Lagarde Paves Way for Rate Hikes Amid Iran Crisis and Inflation Fears

ECB President Considers Rate Hikes Amid Regional Tensions

European Central Bank (ECB) President Christine Lagarde has indicated that the central bank may consider raising interest rates in the euro zone if the ongoing conflict in the Middle East leads to sustained inflation. This statement comes as the ECB continues to monitor economic conditions and assess potential risks to price stability.

The ECB recently kept interest rates unchanged but issued warnings about a potential surge in prices. Policymakers are now evaluating the conditions that might necessitate an increase in borrowing costs to prevent rapid price growth from becoming entrenched. Lagarde emphasized that the ECB would need to respond decisively if inflation remained significantly above its 2% target for an extended period. However, she also acknowledged that even a smaller overshoot could warrant a “measured” rate adjustment.

“If the shock gives rise to a large though not-too-persistent overshoot of our target, some measured adjustment of policy could be warranted,” Lagarde said during her remarks in Frankfurt. She added that failing to address such an overshoot could pose a communication risk, as the public might struggle to understand a reaction function that does not respond appropriately.

Impact of Regional Conflicts on the Euro Zone Economy

The current situation is compounded by the widening war in Iran, which has begun to affect the euro zone economy. This has led to a decline in German business morale and prompted economists across the region, including those in Portugal and Italy, to warn of slower growth or even a recession.

Olli Rehn, governor of the Bank of Finland, echoed similar sentiments at the same event, suggesting that the ECB should focus on the overall state of the economy rather than just fluctuations in oil prices. “Monetary policy must respond, from the standpoint of medium-term price stability, to the overall macroeconomic environment, not to oil prices alone,” Rehn stated.

Reassessing Scenarios at Every Meeting

Lagarde did not explicitly link her criteria to any specific economic scenarios outlined by the ECB last week. However, her statements align closely with the inflation trajectory in the bank’s “adverse” scenario. In the most optimistic “baseline” case, inflation is expected to average 2.6% this year, rising from around 2% in the previous year. In the adverse scenario, inflation is projected to peak above 4% in the second half of the year but return to target by mid-2027. The severe option suggests inflation could peak above 6% early next year and remain elevated for years.

“If we expect inflation to deviate significantly and persistently from target, the response must be appropriately forceful or persistent,” Lagarde emphasized. “Otherwise, self-reinforcing mechanisms would kick in and the risk of de-anchoring would become acute.”

ECB Chief Economist Philip Lane noted that policymakers will assess which scenario best fits “at every meeting,” keeping April or June as potential dates for a first move. Lagarde reiterated that the bank is prepared to act “at any meeting” and would not allow hesitation to paralyze its decision-making process.

Monitoring Early Warning Signs

The ECB is now focused on identifying early warning signs that the current shock may embed itself in broader inflation dynamics. This includes monitoring spillovers through wages and inflation expectations. “As expected deviations from our inflation target grow larger and more persistent, the case for action becomes stronger,” Lagarde argued.

Lane highlighted companies’ price-hike expectations and wages for new hires as key indicators the ECB will watch. Financial investors now anticipate two to three rate hikes from the ECB this year, as they expect inflation to remain above the central bank’s 2% target for several years. However, Lane pointed out that financial markets have priced in a “price-level jump” in the euro zone due to higher energy prices, rather than a persistent rise above target.

Small, Early Hikes?

Some investors advocate for early but smaller rate increases, citing the ECB’s delayed response during the 2021-2022 inflation surge. The bank faced criticism for acting too late, as it initially believed the spike was transitory and only raised rates when inflation reached around 8%, four times its target.

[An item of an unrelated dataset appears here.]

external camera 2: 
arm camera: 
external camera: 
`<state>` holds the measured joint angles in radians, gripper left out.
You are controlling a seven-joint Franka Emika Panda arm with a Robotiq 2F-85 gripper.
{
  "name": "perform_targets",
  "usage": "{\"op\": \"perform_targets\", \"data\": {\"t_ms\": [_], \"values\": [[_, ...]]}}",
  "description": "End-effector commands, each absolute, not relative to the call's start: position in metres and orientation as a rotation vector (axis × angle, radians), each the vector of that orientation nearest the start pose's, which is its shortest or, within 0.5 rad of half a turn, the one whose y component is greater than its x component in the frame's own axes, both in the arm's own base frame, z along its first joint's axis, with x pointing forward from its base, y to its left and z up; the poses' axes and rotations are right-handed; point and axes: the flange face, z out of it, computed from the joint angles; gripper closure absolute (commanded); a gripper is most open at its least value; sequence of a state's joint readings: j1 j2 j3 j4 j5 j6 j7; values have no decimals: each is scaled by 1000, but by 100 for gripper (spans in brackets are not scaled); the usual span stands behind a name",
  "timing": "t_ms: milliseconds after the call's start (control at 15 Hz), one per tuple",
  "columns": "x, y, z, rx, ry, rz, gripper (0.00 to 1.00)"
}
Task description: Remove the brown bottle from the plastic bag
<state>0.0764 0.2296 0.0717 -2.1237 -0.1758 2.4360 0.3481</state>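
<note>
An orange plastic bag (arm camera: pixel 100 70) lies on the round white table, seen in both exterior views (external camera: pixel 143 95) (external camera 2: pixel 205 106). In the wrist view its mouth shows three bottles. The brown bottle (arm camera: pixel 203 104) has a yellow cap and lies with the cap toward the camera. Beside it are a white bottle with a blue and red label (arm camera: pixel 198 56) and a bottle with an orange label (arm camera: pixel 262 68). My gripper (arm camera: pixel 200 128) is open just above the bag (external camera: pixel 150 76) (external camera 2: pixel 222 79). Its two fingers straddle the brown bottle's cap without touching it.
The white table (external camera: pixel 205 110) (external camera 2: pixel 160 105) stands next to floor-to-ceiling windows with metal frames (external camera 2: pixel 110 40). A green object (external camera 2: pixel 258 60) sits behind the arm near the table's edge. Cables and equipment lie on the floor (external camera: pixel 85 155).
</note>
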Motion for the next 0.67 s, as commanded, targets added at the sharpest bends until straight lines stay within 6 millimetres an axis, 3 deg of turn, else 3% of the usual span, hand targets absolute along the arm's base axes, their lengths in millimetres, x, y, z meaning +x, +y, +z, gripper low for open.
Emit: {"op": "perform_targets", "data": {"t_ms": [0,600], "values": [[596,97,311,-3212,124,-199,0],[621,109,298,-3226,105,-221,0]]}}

Lagarde, however, argued that the current situation differs. The energy shock is smaller, particularly concerning natural gas, the labor market is not as tight, there is no post-pandemic pent-up demand, fiscal policies are tighter, and the central bank rate is higher. She also noted that historical evidence suggests the risk of broad pass-through from energy prices is the exception rather than the rule — a point supported by Rehn.

“An energy price spike is always a drag, but its effect on overall inflation depends on the state of the economy which it hits,” Rehn explained.

Nearly two-thirds of economists surveyed by Jendela Magazine expect the ECB to keep interest rates steady this year.